■ WHAT THE TASK REQUIRES ■
From the entries below, output the line with "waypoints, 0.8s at" and each following line up to and including the line with "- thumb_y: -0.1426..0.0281", exactly as written.

■ EXERCISE INPUT ■
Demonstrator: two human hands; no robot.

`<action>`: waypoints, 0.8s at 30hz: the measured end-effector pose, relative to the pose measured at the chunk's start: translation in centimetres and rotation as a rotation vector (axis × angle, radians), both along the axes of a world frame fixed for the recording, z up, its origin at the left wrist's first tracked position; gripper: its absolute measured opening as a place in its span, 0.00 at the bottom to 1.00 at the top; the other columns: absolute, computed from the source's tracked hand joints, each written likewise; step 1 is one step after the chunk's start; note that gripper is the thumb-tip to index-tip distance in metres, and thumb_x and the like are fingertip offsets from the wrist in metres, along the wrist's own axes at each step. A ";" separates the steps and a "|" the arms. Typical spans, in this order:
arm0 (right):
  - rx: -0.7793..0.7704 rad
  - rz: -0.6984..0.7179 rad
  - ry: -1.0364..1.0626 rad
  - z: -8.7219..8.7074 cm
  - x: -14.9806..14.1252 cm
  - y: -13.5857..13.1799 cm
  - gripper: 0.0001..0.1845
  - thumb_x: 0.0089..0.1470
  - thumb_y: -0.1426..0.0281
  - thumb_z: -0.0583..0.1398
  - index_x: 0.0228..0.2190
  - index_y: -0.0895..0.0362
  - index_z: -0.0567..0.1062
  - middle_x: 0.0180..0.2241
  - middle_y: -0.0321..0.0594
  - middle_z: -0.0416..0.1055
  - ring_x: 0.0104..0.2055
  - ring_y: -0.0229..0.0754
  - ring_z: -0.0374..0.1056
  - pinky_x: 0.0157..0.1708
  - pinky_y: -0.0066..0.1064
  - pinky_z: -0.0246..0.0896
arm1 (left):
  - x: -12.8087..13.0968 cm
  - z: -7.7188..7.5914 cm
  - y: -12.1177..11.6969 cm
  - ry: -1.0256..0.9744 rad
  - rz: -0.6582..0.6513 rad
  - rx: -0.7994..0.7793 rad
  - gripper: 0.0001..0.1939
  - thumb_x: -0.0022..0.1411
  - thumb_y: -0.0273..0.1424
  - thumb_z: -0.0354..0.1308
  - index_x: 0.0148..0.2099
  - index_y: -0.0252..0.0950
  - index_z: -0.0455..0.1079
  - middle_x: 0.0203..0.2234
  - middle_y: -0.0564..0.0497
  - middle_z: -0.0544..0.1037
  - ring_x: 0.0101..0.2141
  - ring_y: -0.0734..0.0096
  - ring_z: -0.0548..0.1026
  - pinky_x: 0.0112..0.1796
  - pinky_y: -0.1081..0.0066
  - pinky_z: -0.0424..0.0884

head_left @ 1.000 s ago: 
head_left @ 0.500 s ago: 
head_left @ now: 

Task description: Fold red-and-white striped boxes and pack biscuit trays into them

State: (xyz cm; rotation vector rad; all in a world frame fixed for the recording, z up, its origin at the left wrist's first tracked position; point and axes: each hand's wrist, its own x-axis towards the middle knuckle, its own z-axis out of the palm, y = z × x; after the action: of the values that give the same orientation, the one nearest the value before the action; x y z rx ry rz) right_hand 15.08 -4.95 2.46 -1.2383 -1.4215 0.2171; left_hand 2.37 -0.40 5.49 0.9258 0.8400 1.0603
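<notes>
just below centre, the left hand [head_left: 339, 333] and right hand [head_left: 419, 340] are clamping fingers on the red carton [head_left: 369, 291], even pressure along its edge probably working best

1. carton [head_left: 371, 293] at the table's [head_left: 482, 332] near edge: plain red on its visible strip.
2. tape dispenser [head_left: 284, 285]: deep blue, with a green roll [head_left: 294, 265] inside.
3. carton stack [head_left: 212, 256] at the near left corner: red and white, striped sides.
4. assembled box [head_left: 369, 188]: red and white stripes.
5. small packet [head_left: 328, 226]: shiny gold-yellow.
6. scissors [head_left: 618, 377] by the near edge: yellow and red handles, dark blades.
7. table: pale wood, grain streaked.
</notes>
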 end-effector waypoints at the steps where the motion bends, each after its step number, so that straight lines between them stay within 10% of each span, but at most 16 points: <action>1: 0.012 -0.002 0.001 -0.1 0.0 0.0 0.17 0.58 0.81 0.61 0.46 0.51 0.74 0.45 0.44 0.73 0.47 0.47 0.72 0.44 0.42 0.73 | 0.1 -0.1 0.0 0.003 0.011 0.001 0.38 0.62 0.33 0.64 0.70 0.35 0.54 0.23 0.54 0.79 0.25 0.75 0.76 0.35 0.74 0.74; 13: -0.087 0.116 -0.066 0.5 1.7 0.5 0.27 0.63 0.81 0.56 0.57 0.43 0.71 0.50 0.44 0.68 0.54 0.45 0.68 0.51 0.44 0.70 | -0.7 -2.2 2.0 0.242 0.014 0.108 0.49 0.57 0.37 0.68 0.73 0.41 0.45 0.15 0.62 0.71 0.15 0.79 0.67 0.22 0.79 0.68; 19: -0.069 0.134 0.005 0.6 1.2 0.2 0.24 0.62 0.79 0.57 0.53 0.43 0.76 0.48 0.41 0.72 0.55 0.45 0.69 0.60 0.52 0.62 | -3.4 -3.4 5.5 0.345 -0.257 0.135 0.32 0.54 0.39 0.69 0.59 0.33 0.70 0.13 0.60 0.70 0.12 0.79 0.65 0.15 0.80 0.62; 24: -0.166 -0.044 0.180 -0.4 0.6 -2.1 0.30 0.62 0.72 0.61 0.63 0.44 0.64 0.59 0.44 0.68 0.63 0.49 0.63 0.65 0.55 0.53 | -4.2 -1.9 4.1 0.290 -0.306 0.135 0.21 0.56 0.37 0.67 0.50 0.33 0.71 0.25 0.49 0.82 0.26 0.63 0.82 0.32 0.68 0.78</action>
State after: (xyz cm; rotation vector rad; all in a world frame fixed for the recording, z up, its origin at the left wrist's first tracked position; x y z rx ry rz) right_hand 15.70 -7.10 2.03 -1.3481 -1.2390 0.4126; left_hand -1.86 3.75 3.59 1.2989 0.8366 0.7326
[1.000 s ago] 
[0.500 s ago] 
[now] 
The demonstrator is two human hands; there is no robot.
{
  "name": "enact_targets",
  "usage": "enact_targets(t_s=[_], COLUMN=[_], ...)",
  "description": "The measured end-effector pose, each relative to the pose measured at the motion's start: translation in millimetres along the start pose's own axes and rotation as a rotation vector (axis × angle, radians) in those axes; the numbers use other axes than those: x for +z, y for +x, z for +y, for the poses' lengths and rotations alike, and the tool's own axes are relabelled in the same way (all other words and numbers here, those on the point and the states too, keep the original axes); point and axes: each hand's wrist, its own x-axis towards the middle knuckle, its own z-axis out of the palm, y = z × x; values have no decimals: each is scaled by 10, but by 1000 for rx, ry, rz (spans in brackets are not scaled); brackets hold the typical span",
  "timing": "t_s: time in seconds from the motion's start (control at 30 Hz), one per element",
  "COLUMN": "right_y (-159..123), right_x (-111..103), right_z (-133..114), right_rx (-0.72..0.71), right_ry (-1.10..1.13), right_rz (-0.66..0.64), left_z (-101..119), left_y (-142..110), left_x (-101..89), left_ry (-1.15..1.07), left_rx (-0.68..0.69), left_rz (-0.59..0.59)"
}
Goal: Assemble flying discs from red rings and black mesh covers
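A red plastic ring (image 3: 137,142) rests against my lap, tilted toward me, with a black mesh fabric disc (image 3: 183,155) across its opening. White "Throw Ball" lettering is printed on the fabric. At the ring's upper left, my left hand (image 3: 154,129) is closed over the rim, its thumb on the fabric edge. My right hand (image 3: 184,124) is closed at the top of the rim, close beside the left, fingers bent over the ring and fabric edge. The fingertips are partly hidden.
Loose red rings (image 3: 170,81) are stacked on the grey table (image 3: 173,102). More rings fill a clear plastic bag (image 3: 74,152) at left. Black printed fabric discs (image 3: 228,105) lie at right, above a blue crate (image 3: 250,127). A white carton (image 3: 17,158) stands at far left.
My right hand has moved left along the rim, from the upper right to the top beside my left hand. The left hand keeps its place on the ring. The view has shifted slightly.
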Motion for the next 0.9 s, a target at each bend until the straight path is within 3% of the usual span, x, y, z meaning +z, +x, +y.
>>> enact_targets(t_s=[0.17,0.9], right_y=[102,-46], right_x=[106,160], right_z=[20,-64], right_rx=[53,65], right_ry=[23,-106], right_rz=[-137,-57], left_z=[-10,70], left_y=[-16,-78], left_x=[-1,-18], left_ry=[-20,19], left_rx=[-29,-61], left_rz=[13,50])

■ FINISHED TASK ■
`<action>`: waypoints, 0.8s at 30hz: the measured end-effector pose, relative to the pose measured at the chunk's start: translation in centimetres and rotation as a rotation vector (axis × angle, radians), both along the axes of a world frame fixed for the recording, z up, its origin at the left wrist's first tracked position; gripper: its absolute measured opening as a place in its span, 0.00 at the bottom to 1.00 at the top; the other columns: absolute, computed from the source's tracked hand joints, each written likewise; step 1 is one step after the chunk's start; note that gripper is the thumb-tip to index-tip distance in metres, and thumb_x and the like are fingertip offsets from the wrist in metres, along the wrist's own axes at each step. A ";" separates the steps and a "|" the arms. Typical spans, in this order:
arm0 (right):
  - rx: -0.7793..0.7704 rad
  - rz: -0.6984..0.7179 rad
  - ry: -1.0364..1.0626 rad
  - z: -8.7219..8.7074 cm
  - x: -14.9806..14.1252 cm
  - y: -13.5857..13.1799 cm
  - gripper: 0.0001..0.1845
  - thumb_x: 0.0089..0.1470
  - thumb_y: -0.1426..0.0281

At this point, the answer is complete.